So the next time Bush crows about an unemployment rate of 4.7%, remember that
an additional 10% of the US population is working and wanting
for basic human needs.
And when Bush boasts of the “robust economy”,
why doesn’t someone scream at him that the fruits of this “robustness”
are being devoured by a relative few? The 30 million working poor, 16 million
unemployed, and 46 million uninsured obviously aren’t accessing the cornucopia.
So what of the rest of the working class?
According to an Economic Policy Institute study:
Wages stopped rising and actually began losing ground starting in 2001,
despite continued growth in productivity and corporate profits, according to
an analysis of government data in "The State of Working America: 2006/2007"
From 2000 to 2005, US American productivity increased 18.6%.
Meanwhile, average family income diminished by 6.5%. Corporate
profit share is at its highest level in the United States since the 1960’s.

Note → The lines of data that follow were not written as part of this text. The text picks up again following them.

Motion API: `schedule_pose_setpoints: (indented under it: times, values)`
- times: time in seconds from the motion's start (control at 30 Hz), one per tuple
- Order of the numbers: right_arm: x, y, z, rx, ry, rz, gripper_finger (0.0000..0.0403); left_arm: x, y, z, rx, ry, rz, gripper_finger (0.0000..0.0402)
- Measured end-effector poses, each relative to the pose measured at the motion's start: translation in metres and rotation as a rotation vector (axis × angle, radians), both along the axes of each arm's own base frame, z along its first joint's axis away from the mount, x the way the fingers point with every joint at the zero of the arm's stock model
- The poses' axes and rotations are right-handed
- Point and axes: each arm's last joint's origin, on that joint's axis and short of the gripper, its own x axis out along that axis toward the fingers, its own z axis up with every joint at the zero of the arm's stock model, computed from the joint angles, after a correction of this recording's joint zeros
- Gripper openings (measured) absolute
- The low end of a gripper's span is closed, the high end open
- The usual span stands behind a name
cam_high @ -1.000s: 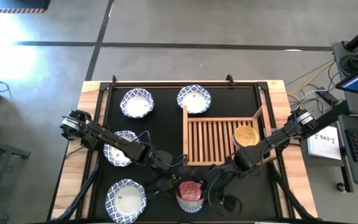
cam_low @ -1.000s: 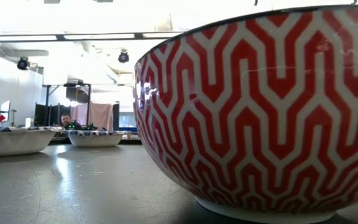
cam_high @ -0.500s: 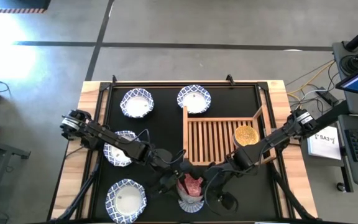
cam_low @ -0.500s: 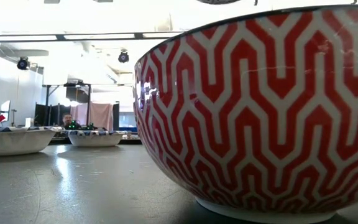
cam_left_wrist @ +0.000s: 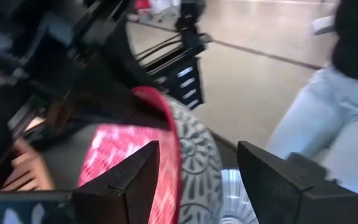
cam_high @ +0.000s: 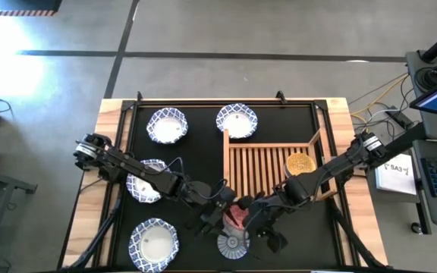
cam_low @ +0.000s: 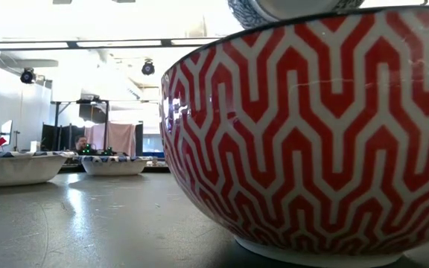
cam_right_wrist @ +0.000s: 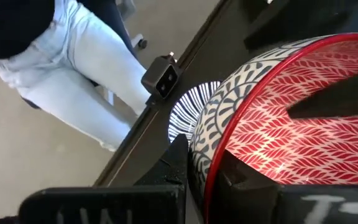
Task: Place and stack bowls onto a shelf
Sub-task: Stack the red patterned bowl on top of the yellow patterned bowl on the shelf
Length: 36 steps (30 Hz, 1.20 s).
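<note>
At the near edge of the table, both grippers meet over 1 red-lined bowl held tilted above a grey-blue radial bowl. Right gripper has its jaws clamped narrow on the red bowl's rim; left gripper has its jaws spread wide either side of that rim. To the right, the slatted shelf carries 1 yellow bowl. 4 blue-and-white bowls lie left and far.
</note>
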Motion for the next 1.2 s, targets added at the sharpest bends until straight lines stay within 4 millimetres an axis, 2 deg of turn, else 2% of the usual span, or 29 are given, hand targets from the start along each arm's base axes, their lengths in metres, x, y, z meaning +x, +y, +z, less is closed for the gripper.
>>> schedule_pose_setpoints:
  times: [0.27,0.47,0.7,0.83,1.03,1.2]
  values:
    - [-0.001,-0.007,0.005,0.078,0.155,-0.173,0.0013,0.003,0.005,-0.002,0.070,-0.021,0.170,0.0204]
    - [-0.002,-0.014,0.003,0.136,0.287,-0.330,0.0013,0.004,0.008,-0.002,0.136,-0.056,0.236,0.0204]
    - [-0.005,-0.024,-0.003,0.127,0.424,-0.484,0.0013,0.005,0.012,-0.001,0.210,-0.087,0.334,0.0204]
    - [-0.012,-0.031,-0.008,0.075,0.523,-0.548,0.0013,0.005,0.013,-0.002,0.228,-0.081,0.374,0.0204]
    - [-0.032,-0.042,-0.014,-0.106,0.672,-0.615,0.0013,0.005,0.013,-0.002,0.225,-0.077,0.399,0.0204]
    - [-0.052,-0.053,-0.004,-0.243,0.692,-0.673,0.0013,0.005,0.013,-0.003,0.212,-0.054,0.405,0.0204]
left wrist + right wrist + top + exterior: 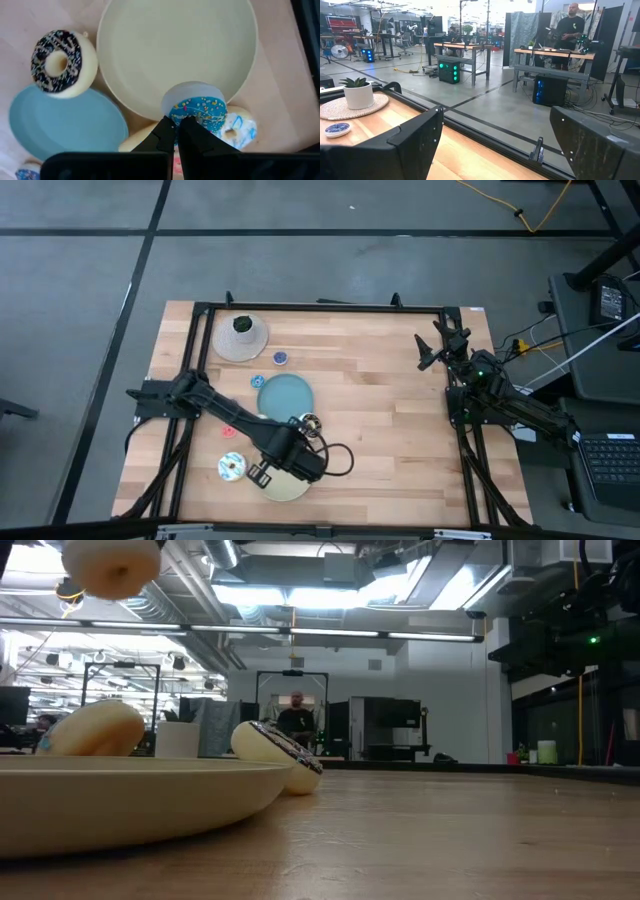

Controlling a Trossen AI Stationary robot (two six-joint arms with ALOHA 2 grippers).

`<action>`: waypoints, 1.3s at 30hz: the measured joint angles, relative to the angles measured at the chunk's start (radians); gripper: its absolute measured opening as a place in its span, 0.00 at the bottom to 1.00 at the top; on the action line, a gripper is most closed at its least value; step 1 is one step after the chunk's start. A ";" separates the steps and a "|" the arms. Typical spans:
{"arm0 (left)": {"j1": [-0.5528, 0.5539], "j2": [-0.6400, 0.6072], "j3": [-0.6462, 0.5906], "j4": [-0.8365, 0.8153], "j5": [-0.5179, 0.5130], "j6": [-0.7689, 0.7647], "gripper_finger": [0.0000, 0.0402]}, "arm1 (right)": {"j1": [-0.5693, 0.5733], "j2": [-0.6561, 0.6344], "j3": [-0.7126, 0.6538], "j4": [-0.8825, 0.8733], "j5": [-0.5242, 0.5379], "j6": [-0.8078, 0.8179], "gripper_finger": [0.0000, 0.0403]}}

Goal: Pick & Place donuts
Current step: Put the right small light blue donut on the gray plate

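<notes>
We find no readable text, labels, brands, numbers or signs in any view.

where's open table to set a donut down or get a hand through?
Free: the bare wood between the blue plate and the parked right gripper. The beige plate is mostly bare. Crowded: around the left gripper, shut on the blue sprinkled donut, with the chocolate donut close by.
</notes>
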State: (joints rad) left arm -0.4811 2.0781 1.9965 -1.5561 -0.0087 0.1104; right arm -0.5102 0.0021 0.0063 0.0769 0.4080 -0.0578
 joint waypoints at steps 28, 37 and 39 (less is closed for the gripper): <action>-0.108 0.194 0.000 0.165 -0.026 0.025 0.01 | 0.000 0.000 0.000 0.000 0.000 0.000 0.91; -0.129 0.243 0.000 0.199 -0.026 0.015 0.01 | 0.000 0.000 0.000 0.000 0.000 0.000 0.91; -0.130 0.255 0.000 0.202 -0.026 0.015 0.01 | 0.000 0.000 0.000 0.000 0.000 0.000 0.91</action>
State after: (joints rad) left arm -0.6109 2.3335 1.9968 -1.3537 -0.0345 0.1257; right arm -0.5102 0.0021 0.0061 0.0767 0.4080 -0.0578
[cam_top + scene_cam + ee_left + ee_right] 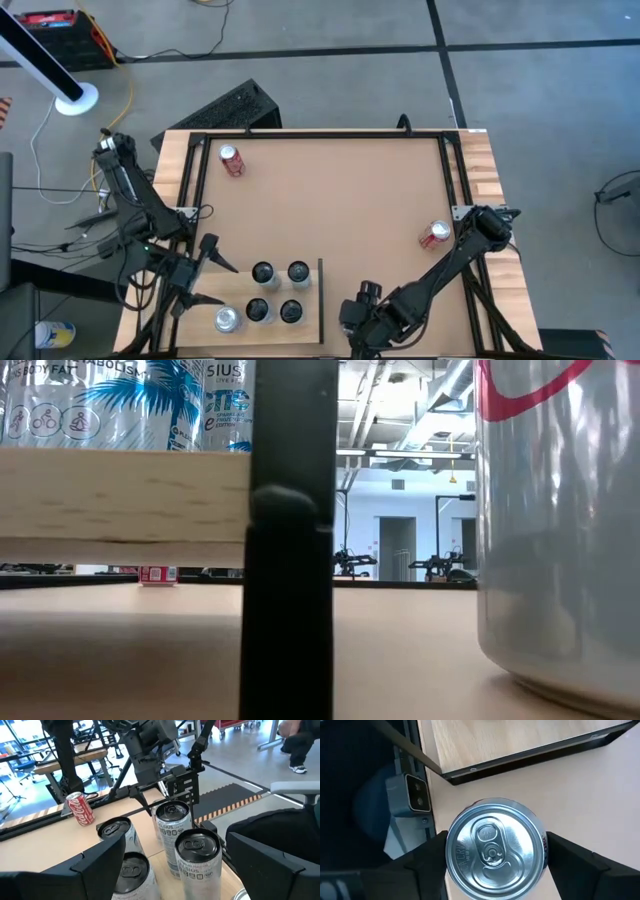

And what of the employees producing these profits for their corporate masters?
Salaries and wages now represent the lowest percentage of GDP since the government
began tracking such statistics in the 1940’s.
And for a real eye-opening statistic, consider that in 2005 the average CEO
received compensation that equaled 821 times that of a minimum wage earner and
262 times that of an average employee. At that income level, the CEO accrued
enough pay by noon of their first day to eclipse the minimum wage earner’s
annual salary. By the end of that day, the CEO racked up enough pay to surpass
the yearly salary of their average employee.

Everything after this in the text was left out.